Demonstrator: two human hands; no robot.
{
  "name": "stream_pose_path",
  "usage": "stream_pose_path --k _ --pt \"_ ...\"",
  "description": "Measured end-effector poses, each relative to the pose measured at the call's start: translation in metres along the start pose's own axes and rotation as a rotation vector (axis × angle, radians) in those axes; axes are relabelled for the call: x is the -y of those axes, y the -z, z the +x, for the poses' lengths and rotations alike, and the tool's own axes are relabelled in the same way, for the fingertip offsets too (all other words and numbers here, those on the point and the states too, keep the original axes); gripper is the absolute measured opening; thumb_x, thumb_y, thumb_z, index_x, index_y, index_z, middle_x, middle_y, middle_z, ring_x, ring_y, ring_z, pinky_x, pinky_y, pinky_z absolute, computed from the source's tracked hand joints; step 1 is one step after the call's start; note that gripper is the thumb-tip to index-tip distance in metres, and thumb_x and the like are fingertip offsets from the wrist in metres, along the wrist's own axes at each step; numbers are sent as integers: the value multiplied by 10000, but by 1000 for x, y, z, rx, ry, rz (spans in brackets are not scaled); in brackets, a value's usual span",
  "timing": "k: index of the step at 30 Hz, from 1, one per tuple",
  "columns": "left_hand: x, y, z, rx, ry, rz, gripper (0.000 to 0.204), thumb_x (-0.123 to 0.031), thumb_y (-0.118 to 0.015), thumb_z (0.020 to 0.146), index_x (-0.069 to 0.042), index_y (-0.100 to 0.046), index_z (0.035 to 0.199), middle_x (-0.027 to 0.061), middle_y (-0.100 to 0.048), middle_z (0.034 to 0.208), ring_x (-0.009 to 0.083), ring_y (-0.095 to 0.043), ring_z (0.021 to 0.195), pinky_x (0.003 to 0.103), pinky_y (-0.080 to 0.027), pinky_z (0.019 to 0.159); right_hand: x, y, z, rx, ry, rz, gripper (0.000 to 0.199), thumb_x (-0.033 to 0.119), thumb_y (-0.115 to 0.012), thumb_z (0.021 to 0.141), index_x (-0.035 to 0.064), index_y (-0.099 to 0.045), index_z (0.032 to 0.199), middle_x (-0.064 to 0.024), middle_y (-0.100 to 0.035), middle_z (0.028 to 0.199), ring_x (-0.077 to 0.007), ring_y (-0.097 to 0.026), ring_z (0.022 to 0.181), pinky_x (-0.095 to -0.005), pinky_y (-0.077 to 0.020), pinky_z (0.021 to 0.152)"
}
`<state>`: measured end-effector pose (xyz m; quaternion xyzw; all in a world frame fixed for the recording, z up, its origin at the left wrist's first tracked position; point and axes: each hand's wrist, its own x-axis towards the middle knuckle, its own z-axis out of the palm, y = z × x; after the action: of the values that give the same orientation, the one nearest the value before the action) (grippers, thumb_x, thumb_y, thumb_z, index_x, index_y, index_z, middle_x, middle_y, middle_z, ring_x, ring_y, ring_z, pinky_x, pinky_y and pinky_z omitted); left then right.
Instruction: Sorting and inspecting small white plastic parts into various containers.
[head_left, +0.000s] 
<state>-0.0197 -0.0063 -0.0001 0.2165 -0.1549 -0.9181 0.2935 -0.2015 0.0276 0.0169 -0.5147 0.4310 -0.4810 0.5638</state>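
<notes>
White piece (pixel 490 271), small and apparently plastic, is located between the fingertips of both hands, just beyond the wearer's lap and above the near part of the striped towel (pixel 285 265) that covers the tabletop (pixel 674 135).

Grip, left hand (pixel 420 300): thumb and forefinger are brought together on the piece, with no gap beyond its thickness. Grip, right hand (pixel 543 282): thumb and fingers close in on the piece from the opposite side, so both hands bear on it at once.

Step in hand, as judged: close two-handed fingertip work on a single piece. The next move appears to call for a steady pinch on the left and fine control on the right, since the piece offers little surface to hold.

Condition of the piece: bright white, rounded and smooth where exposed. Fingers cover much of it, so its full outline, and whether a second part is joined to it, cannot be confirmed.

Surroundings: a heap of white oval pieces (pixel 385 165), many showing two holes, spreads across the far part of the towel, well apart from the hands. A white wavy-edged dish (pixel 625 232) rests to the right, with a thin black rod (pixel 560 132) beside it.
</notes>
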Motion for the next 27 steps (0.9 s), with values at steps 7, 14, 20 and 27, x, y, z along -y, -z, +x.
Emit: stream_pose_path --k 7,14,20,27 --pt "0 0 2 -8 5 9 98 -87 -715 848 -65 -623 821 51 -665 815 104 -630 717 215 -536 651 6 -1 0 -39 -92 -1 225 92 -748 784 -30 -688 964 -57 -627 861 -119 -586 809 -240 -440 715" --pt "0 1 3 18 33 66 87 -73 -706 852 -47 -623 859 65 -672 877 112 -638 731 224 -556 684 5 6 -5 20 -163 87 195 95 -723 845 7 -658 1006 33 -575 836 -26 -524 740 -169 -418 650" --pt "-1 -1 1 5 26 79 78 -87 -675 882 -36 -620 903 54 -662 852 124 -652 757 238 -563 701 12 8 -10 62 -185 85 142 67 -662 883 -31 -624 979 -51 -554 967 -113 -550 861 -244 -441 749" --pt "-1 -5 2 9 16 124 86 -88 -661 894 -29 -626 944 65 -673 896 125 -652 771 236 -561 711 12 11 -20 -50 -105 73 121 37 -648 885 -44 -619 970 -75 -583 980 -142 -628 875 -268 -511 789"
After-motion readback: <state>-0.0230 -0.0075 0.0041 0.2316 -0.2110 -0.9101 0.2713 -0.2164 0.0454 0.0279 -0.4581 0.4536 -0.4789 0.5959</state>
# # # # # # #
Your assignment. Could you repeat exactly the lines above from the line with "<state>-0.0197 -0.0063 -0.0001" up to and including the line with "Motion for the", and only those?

Your response.
<state>-0.0197 -0.0063 -0.0001 0.2165 -0.1549 -0.9181 0.2935 -0.2015 0.0276 0.0169 -0.5147 0.4310 -0.4810 0.5638</state>
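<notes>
White piece (pixel 490 271), small and apparently plastic, is located between the fingertips of both hands, just beyond the wearer's lap and above the near part of the striped towel (pixel 285 265) that covers the tabletop (pixel 674 135).

Grip, left hand (pixel 420 300): thumb and forefinger are brought together on the piece, with no gap beyond its thickness. Grip, right hand (pixel 543 282): thumb and fingers close in on the piece from the opposite side, so both hands bear on it at once.

Step in hand, as judged: close two-handed fingertip work on a single piece. The next move appears to call for a steady pinch on the left and fine control on the right, since the piece offers little surface to hold.

Condition of the piece: bright white, rounded and smooth where exposed. Fingers cover much of it, so its full outline, and whether a second part is joined to it, cannot be confirmed.

Surroundings: a heap of white oval pieces (pixel 385 165), many showing two holes, spreads across the far part of the towel, well apart from the hands. A white wavy-edged dish (pixel 625 232) rests to the right, with a thin black rod (pixel 560 132) beside it.
</notes>
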Motion for the next 27 steps (0.9 s), with values at steps 7, 14, 20 and 27, x, y, z along -y, -z, +x.

This response contains the complete answer.